My my personal experiences the banks can be  dissmissive of the approaches of MABS. I also found that MABs were not acting in my best interests at all times. They wanted other ppl in my house to help pay my debts, something they are not legally obliged to do. In some ways there are acting as frontmen for the banks.


----------



## ClubMan (24 Aug 2005)

bond-007 said:
			
		

> My my personal experiences the banks can be  dissmissive of the approaches of MABS.


Interesting - I have no direct personal experience with them and always assumed that they would be the first and maybe best port of call for people experiencing debt problems.


> I also found that MABs were not acting in my best interests at all times. They wanted other ppl in my house to help pay my debts, something they are not legally obliged to do. In some ways there are acting as frontmen for the banks.


Can you expand on this at all? Why did you think that they were not acting in your best interests? What was your domestic situation and who were they asking to help defray your debts? And how do you consider that they were acting as frontmen for the banks? Did you voice your concerns and challenge any allegedly inappropriate behaviour or advice on their part?


----------



## bond-007 (25 Aug 2005)

I was in a bit of bother a while back with a few grand owing to a bank. I said that I could offer x to them ,but mabs said they won't accept that and asked if my parents could help pay. It was my debt and my parents didn't incur it. Why should they pay?
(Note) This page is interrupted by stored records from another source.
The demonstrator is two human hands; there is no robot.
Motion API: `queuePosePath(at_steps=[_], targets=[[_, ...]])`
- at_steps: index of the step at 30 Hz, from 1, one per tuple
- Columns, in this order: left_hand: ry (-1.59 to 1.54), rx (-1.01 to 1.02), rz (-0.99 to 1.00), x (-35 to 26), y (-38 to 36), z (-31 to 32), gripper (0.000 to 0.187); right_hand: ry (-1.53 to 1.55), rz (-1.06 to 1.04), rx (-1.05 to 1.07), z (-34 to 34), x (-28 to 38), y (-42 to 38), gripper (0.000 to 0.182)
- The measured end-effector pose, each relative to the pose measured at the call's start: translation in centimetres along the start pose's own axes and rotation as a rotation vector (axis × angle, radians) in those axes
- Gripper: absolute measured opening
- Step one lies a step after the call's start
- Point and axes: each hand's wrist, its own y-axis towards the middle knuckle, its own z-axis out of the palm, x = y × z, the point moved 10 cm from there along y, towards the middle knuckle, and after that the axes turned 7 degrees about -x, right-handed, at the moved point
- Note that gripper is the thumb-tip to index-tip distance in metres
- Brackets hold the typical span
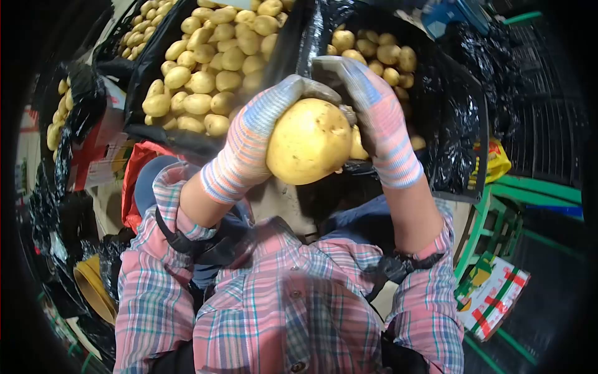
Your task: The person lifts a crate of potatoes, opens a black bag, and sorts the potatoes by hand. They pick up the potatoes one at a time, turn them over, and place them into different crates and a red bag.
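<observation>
A large yellow potato (308, 142) is held up in front of my chest. My left hand (258, 128), in a striped glove, is wrapped round its left and upper side. My right hand (377, 112), gloved too, is curved at the upper right; its fingertips meet those of the left hand above the potato. Part of a smaller potato (357, 144) shows between the large one and my right palm; whether the right hand grips it cannot be made out. Behind the hands are a full box of potatoes (202, 81) and a black-lined box (458, 124) with more potatoes.
Further potatoes (146, 25) lie at the upper left, others (59, 118) at the far left. A red bag (140, 181) is beside my left forearm. On the right are a green frame (476, 237), a yellow packet (497, 161) and a taped carton (495, 296).
</observation>
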Motion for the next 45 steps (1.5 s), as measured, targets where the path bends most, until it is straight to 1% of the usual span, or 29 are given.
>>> queuePosePath(at_steps=[1,3,4,7,9,11,12,14,16,17,19,20,21,23,25,27,28,29,31,32,35,36,37,39,40,41,43,44,45], targets=[[0.027,-0.052,0.005,-0.2,0.1,-0.8,0.044,-0.146,-0.021,0.036,0.0,3.1,0.0,0.025],[-0.013,-0.049,0.013,-0.2,0.2,-1.2,0.041,-0.039,0.132,-0.034,-0.3,4.0,-0.6,0.020],[-0.002,-0.086,0.026,-0.6,0.1,-1.5,0.039,-0.062,-0.048,-0.030,-0.5,5.1,-0.6,0.018],[0.006,-0.128,0.082,-0.5,0.2,-2.9,0.034,-0.065,-0.230,0.015,0.0,6.8,-1.5,0.017],[-0.124,0.028,0.127,-0.4,0.3,-2.6,0.037,-0.025,-0.214,0.022,0.3,6.5,-1.9,0.017],[-0.235,0.107,0.046,0.9,0.7,-3.1,0.034,0.011,-0.241,0.030,0.4,6.8,-1.9,0.020],[-0.347,0.026,-0.070,2.4,1.0,-4.0,0.035,0.008,-0.243,0.034,0.6,7.0,-1.9,0.020],[-0.459,-0.055,-0.183,4.3,1.1,-4.9,0.041,-0.157,-0.247,0.068,1.9,7.4,-2.2,0.041],[0.071,-0.223,-0.018,3.8,1.0,-7.1,0.064,-0.213,-0.121,0.127,3.4,5.9,-3.0,0.057],[0.071,-0.220,-0.023,3.9,0.8,-7.0,0.064,-0.215,-0.117,0.123,3.7,5.5,-3.2,0.057],[0.391,-0.128,0.115,2.5,0.2,-5.9,0.081,0.058,0.056,0.070,3.4,3.8,-3.1,0.057],[0.967,0.007,0.514,0.5,-0.3,-3.5,0.083,0.192,0.137,0.062,3.3,3.5,-3.1,0.060],[0.969,0.009,0.516,0.5,-0.5,-3.2,0.083,0.193,0.135,0.059,3.0,3.7,-2.8,0.060],[0.510,-0.079,0.173,2.4,-0.2,-5.0,0.082,0.148,0.244,0.068,2.7,2.7,-2.6,0.060],[0.605,-0.082,0.232,1.5,-0.3,-4.4,0.073,0.141,0.221,0.066,3.0,3.1,-2.9,0.059],[0.137,-0.193,0.095,1.9,0.0,-4.9,0.053,-0.081,0.019,0.055,3.5,5.1,-3.0,0.057],[-0.336,-0.111,-0.094,3.8,0.7,-4.5,0.037,-0.095,-0.019,0.041,3.3,4.7,-3.1,0.056],[-0.336,-0.108,-0.097,3.8,0.6,-4.3,0.037,-0.098,-0.018,0.038,3.2,4.5,-3.0,0.056],[-0.328,-0.164,-0.050,2.9,0.6,-4.2,0.033,0.201,0.121,-0.013,2.7,3.3,-2.7,0.039],[-0.516,-0.181,-0.156,3.2,0.1,-3.4,0.032,0.298,0.158,-0.020,2.4,2.9,-2.7,0.037],[-0.529,-0.264,-0.209,3.6,-0.1,-3.8,0.032,0.232,0.168,0.019,2.5,2.8,-2.4,0.036],[-0.571,-0.131,-0.158,2.8,0.1,-3.3,0.032,0.242,0.202,-0.001,2.6,2.9,-2.7,0.037],[-0.573,-0.130,-0.158,3.0,0.0,-3.0,0.032,0.240,0.203,0.000,2.6,2.8,-2.7,0.037],[-0.105,-0.261,0.152,0.5,-0.5,-4.1,0.035,0.022,0.004,0.030,2.6,4.1,-2.5,0.049],[0.126,-0.348,0.146,1.3,0.0,-6.0,0.037,0.157,0.157,0.054,2.3,2.9,-2.2,0.049],[0.130,-0.345,0.149,1.2,0.0,-6.1,0.037,0.158,0.153,0.050,2.1,3.4,-2.0,0.049],[-0.072,-0.059,0.071,1.0,0.2,-3.2,0.035,0.293,0.306,0.025,1.9,2.9,-2.2,0.051],[-0.447,0.161,-0.043,0.5,0.0,-0.8,0.034,0.387,0.333,0.006,1.8,2.5,-2.4,0.049],[-0.446,0.159,-0.041,0.4,-0.1,-0.6,0.034,0.390,0.332,0.008,2.0,2.6,-2.5,0.049]])
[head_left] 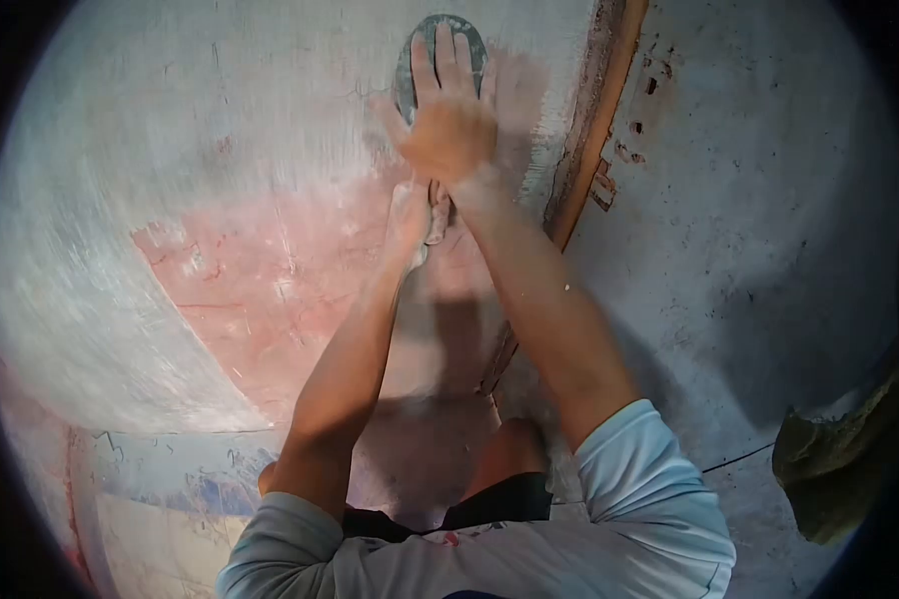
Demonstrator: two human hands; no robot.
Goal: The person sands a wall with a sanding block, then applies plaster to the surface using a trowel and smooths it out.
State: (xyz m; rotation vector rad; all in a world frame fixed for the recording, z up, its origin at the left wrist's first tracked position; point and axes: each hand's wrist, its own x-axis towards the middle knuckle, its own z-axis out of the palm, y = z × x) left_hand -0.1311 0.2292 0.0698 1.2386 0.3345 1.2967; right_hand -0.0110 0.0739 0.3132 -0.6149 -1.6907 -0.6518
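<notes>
- So, pressing dark oval pad (407,80) flat under right hand (452,130), with fingers (447,62) spread
- Got left hand (411,215) just below, can't tell about its fingers

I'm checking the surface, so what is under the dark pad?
The dark pad lies over the surface, which shows pale to its left and pinkish to its right. Whatever is directly beneath is covered, so cannot be seen.

Your light seems to come from the left — the pale wall (100,290) is brightest there, while the grey panel (689,230) on the right sits dim under broad shadows (769,349). Lens distortion curves your edges, black vignetting darkens the corners — fine detail looks soft.
</notes>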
as for my frontmen comments, they didn't explain all my legal options availble to me such as letting the bank get an installment order where I could demonstrate my inabilty to pay etc. They just kept saying get the money from other ppl.


----------



## ClubMan (25 Aug 2005)

Thanks for the feedback. Can you say when this was? Maybe they were less funded/resourced and therefore more constrained in terms of the quality of the advice that they were able to give to people at the time? In relation to asking your parents to contribute is there any possibility that this was simply one potential strategy that they advised/investigated? I'm not familiar with "installment orders". Can you explain or link to info about them?


----------



## bond-007 (25 Aug 2005)

When a person owes money to a bank or other creditor they can go to court and get a judgemnt against you for the money you owe.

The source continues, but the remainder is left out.